- **What you are asked to do**
From the line containing "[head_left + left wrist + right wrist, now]" down to the last line of the material, output each line exactly as it appears, excluding pictures.

- **Dataset content**
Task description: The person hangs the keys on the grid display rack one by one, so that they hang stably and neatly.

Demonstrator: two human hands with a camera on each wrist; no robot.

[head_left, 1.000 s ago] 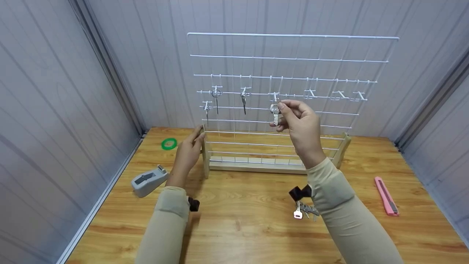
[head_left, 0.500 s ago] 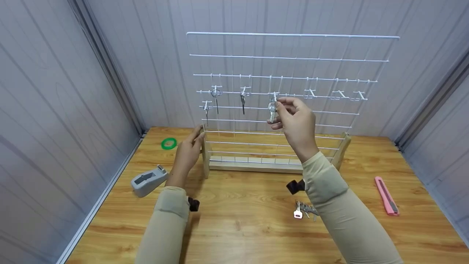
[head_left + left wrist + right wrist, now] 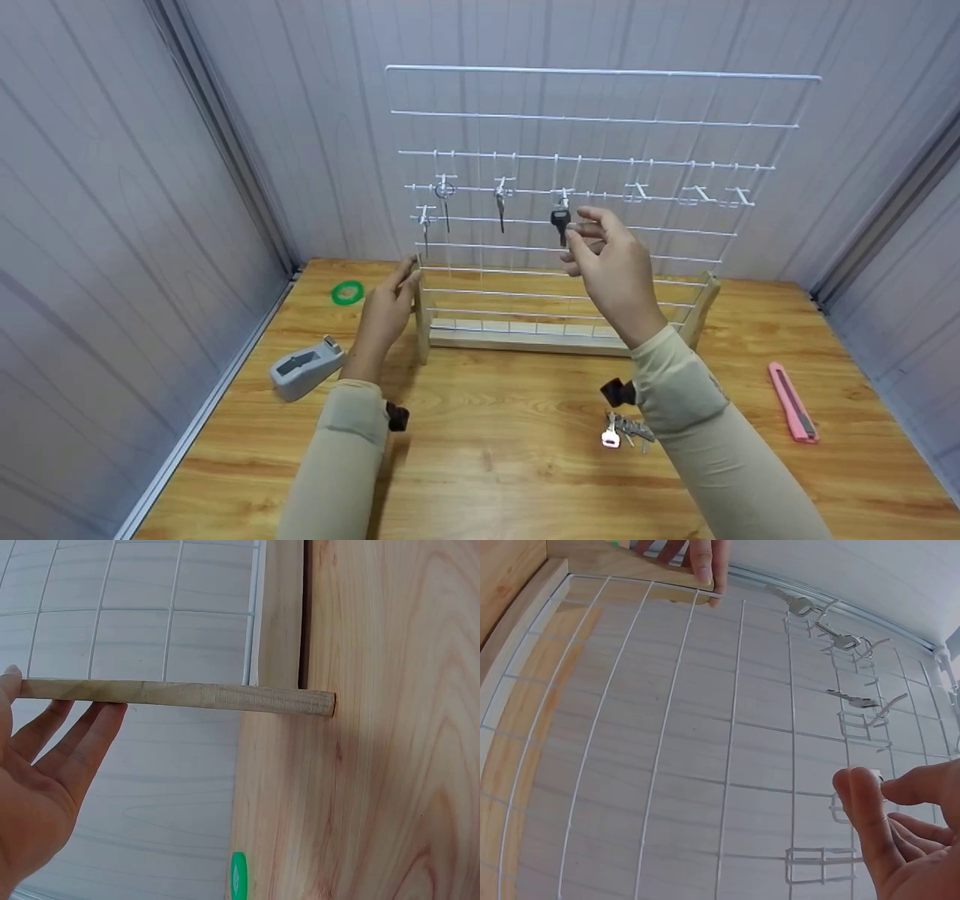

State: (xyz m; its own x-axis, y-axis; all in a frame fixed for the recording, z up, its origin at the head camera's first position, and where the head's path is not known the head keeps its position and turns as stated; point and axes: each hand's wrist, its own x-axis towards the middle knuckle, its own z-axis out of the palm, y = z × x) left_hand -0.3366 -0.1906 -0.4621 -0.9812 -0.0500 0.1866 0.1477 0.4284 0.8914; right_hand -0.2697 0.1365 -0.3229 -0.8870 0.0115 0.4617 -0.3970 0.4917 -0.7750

- **Problem solution**
[head_left + left wrist + right wrist, now] 

State: (xyz m; its own x-axis, y-axis; all in a frame fixed for the recording, z up, its origin at the head camera's first position, and where the head's path is not known the head keeps its position and turns as stated; point and axes: each hand's wrist, its own x-axis towards the middle knuckle, its own z-axis out of the palm, y = z × x) left_hand -0.3366 -0.1906 -0.4621 -0.9812 -0.0500 0.1866 0.1477 0.4284 0.8914; right_hand -0.2697 0.1365 -0.3229 -0.8870 0.0115 0.4617 -0.3970 0.4917 -0.7750

No additional response is required.